La concesionaria reclamó sin éxito una ayuda económica estatal: "Los bienes del Estado han quedado deteriorados. Pedimos que nos ayuden a hacer las inversiones necesarias para pasar por otro lado", dijo el vicepresidente de la empresa América Latina Logística, Carlos Guaia.
La ruta nacional Nº 33 (Rosario-Bahía Blanca) no está sumergida, pero quedó en malas condiciones. "Está destruida -aseguró el intendente de Rufino, Guillermo Deheza-, en algunos tramos es intransitable. Cada 15 días tenemos un accidente con camiones."
En la región se calcula que 3600 kilómetros de caminos rurales quedaron inutilizados después de las inundaciones (según la Asociación Argentina de Carreteras).
El granero del país
Esta situación entorpece el tránsito en una zona donde se obtiene el 25 por ciento de la producción agrícola ganadera del país. Casi la totalidad de la producción nacional de soja (90%) y el 60%del total de trigo se obtienen en esta zona, según datos de la consultora Halcrow Group en un trabajo encargado por el gobierno de la provincia de Buenos Aires.
Hay tantas explicaciones sobre la raíz del problema y posibles soluciones como gente que opina del tema. "En La Picasa confluyen excedentes hídricos de distintas áreas más altas. Esta compleja situación amerita un plan de ordenamiento territorial que va más allá de los límites provinciales", señaló César Rebella, del Instituto de Clima y Agua del INTA.
Una propuesta elaborada por la Universidad del Litoral preveía el drenaje de la laguna por medio de canales. Pero este método demandaría más de un año, siempre que la cantidad de lluvias se mantenga en niveles normales.
Ese proyecto fue cuestionado por los intendentes de distritos bonaerenses.
"El problema se va a derivar a Junín y va a causar un enorme impacto ambiental, porque la calidad del agua de La Picasa no es igual a la de la cuenca de aquí", señaló el intendente de Junín, Abel Miguel (Alianza).
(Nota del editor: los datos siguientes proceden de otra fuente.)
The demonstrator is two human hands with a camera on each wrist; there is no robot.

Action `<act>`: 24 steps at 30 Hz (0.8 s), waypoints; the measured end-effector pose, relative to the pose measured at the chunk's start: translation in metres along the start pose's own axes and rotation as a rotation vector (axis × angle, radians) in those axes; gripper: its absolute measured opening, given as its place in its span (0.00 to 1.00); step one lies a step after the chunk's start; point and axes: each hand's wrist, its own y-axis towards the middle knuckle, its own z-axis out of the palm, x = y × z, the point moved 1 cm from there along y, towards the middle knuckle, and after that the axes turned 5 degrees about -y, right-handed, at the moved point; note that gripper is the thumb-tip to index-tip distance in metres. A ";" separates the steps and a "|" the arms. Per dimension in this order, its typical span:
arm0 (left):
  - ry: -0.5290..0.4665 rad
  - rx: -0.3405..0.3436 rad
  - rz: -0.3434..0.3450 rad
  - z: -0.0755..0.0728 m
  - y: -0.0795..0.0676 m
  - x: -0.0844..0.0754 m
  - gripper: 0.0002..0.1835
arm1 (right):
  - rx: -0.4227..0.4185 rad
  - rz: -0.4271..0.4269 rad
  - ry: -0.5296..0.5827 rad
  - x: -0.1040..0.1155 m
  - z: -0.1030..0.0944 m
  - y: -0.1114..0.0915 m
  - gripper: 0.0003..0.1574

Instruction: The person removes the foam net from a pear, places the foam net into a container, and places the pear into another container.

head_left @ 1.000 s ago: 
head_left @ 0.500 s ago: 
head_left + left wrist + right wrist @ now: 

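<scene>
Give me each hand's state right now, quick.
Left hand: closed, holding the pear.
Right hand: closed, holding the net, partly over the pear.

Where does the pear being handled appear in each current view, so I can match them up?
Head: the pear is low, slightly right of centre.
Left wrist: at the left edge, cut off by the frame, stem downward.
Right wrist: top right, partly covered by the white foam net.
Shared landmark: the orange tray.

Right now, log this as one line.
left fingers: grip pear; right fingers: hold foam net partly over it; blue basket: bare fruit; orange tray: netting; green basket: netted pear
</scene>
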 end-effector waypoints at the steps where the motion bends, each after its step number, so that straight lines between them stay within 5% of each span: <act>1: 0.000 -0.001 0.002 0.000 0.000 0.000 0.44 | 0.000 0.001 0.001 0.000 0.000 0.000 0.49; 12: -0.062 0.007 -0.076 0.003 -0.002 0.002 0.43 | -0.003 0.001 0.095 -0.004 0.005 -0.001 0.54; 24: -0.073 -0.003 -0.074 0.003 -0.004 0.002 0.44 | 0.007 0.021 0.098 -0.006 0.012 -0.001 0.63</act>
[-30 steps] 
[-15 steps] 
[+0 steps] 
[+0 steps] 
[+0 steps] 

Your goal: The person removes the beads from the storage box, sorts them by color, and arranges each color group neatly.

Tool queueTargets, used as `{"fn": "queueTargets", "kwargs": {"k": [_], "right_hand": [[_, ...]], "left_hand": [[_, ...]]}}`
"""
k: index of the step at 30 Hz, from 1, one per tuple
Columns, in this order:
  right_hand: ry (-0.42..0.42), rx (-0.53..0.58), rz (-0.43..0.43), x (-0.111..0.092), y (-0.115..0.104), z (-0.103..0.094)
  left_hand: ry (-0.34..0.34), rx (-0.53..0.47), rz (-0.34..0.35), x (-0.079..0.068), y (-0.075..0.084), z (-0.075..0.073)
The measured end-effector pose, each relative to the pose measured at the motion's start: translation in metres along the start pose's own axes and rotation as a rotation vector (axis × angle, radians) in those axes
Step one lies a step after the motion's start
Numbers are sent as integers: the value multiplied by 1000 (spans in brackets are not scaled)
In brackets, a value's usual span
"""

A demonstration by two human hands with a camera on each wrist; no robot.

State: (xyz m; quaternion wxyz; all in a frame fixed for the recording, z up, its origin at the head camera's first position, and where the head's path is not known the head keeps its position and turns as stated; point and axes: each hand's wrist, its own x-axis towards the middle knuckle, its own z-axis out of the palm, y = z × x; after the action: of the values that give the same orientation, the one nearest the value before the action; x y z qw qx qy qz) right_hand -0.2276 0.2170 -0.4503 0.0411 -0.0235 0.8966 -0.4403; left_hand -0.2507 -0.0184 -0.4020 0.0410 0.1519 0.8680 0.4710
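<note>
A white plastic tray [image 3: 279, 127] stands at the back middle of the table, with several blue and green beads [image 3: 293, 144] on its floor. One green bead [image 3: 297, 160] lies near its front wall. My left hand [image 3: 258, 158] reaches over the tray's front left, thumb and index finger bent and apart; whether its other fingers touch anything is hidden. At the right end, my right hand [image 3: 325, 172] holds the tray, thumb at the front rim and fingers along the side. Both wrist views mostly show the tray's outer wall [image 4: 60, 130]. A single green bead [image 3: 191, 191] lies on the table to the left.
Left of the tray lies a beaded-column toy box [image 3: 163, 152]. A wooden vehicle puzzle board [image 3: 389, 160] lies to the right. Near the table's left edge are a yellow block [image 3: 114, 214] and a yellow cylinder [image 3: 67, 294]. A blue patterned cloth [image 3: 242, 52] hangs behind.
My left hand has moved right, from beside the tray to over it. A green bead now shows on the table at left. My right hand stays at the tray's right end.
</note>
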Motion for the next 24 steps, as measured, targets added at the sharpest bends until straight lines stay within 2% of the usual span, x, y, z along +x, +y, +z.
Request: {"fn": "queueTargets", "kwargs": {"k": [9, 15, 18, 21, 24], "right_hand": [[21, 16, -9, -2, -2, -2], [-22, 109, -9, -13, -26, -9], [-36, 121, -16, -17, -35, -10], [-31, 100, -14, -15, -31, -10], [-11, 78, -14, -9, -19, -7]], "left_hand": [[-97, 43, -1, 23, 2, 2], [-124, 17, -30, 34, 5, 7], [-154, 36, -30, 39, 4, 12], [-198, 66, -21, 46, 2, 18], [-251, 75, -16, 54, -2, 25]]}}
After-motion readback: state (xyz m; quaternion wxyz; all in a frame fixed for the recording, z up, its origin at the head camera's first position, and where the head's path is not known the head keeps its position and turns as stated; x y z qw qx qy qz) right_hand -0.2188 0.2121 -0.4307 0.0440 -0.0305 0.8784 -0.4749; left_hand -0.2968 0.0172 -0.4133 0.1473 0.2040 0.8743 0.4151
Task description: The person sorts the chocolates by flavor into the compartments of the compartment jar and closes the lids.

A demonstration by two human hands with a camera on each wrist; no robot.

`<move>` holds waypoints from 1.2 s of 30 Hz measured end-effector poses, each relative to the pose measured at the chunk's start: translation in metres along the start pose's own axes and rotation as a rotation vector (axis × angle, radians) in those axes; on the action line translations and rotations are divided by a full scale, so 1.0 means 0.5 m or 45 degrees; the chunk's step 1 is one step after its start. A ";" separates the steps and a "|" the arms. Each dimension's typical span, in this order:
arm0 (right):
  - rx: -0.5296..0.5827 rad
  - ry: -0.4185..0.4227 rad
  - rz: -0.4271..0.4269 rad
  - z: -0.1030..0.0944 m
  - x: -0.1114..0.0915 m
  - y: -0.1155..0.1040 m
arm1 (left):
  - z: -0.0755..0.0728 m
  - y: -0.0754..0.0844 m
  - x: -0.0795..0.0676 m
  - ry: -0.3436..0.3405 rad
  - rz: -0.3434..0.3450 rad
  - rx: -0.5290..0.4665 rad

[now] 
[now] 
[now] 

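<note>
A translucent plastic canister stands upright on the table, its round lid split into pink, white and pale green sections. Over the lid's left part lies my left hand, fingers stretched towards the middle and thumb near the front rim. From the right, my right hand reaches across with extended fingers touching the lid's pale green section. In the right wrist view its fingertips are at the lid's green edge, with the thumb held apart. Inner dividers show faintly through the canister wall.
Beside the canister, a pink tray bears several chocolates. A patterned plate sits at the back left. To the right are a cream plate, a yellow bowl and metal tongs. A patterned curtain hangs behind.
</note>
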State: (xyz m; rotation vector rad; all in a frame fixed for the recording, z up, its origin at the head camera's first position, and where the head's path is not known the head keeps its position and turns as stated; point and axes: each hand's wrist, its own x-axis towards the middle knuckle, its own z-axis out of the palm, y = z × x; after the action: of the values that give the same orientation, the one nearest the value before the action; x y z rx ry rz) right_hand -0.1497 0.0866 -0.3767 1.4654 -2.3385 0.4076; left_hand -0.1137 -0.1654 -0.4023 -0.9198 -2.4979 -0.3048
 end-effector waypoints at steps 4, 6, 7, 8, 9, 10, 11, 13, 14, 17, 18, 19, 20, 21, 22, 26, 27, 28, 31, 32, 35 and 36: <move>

En Junín, Leandro N. Alem, General Arenales, Lincoln, Chacabuco y General Pinto, los productores rechazan el proyecto de alcantarillado porque temen que la inundación se traslade a sus tierras.
Ocasionales pescadores
RUFINO.- La Nación sobrevoló La Picasa en una avioneta. La ruta y el tendido del ferrocarril desaparecen a orillas del agua. Las olas de color verde pardusco sólo se interrumpen con las ramas blancas de algún árbol seco. Del ferrocarril sólo quedaron pocos postes de electricidad que se mecen al ras del agua. Varios automóviles se congregan en ambos extremos de la ruta nacional Nº 7, al borde del lago. El piloto, un conocedor de la zona, explica que no se trata de despistados que transitaban por la ruta y se encontraron con que el agua la había tapado, sino de baqueanos que se dedican a la pesca del pejerrey. Incluso algunos aprovechan la punta de algún poste de alambrado que sobresale en la laguna para amarrar su bote.